Seriously though, the thing which upset me most about the US election result was that it seems that a lot of the people who voted for Bush were Christians. Not just liberal or nominal Christians either; devout people with living faith.

I am a devout Christian, and I voted for Kerry. I didn't think he was a great candidate (I like Howard Dean, actually), but at least he wasn't Bush. Am I starting to wonder now whether I should instead have voted with so many of my fellow Christians? Absolutely not!

I believe that in this election and any election, Jesus is looking for the candidate who will stand up for the weak, the poor, the infirm. When he quotes Isaiah in saying "The Spirit of the Sovereign Lord is upon me because he has anointed me to preach the good news to the poor, ..." This isn't just a turn of phrase or metaphor. He means he has come particularly to bring hope to people with no money, people the world has forsaken.
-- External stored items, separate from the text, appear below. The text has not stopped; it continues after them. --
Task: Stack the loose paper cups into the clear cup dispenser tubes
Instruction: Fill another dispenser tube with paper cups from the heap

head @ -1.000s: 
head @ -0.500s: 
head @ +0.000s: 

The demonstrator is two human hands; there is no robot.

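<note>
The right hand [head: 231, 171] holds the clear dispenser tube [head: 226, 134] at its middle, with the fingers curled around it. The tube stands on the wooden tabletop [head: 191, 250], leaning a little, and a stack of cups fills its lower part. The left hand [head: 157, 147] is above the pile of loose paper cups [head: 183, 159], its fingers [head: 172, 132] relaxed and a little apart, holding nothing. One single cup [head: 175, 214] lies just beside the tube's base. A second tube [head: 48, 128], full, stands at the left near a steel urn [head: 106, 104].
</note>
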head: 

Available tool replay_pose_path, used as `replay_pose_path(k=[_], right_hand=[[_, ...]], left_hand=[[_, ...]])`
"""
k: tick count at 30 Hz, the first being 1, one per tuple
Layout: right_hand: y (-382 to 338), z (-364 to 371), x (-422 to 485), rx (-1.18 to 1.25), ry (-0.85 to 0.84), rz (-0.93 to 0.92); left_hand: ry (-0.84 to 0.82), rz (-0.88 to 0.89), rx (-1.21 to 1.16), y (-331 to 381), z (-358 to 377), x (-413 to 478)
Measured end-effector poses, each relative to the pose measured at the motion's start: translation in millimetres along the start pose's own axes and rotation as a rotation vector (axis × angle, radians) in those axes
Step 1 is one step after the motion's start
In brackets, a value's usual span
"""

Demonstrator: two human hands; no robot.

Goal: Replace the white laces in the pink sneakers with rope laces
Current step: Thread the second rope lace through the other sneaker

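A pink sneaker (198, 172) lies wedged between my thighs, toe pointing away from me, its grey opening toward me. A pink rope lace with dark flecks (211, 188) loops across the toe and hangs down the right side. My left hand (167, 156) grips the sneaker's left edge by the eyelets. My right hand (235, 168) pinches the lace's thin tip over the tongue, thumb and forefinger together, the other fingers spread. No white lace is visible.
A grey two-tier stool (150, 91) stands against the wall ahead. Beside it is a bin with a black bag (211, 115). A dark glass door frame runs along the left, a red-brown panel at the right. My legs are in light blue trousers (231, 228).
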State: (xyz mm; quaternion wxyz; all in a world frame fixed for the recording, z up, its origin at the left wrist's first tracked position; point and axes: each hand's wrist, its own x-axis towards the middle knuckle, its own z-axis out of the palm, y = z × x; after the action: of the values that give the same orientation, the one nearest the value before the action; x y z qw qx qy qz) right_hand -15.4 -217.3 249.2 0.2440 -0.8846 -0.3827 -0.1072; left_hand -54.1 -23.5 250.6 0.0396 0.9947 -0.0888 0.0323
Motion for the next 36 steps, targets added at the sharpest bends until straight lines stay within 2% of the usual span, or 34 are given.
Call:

These are not the people who benefit from a Bush presidency, tax cuts for the wealthy; these are not the people who can be incentivised to stimulate the economy. These are the unemployed, the homeless, the underpaid, those scraping out a living on minimum wage.

I also believe that Jesus is appalled by the doctrine of preemption. Remember his words: "if your enemy hits you on one cheek, turn to him the other also." How could he support a government which believes that "if you think your enemy might try to hit you on one cheek, bomb his house and kill the ******". Personally I can't imagine him supporting any war - how can you love your enemy by shooting at him? But he certainly wouldn't support going to war over oil and money.

Of course, these aren't the issues which have prompted so many of my fellow Christians to vote for Bush. They're concerned about abortion, gay marriage, etc. I believe in the sanctity of marriage and the sanctity of human life (including, incidentally, the sanctity of the lives of doctors who perform abortions - but that's another discussion). To what extent can I enforce my beliefs in these areas on others, in a country which guarantees freedom of religion in its constitution? I don't know. But I believe that the issues of the poor, of economics, of taxes, and particularly of war, are every bit as much ethical issues of these.

For years, right-wing politicians have cynically exploited Christian views on topics which don't cost the wealthy money, while pretending that poverty (for example) is not an ethical issue. Rubbish! Jesus was one of the most radical, dangerous, left-wing and anti-establishment figures in history. That's why Pilate put him to death.

No matter what my fellow believers do, I will never be ashamed to be a Christian or to count them as my brothers and sisters. But I do feel very sad for them, that their genuine faith has been twisted and abused to support such un-Christlike policies and politicians.

What would Jesus do? Well, whatever he'd have done, it wouldn't have involved tax cuts for the rich, colonial wars, and giving billions of tax dollars to his friends.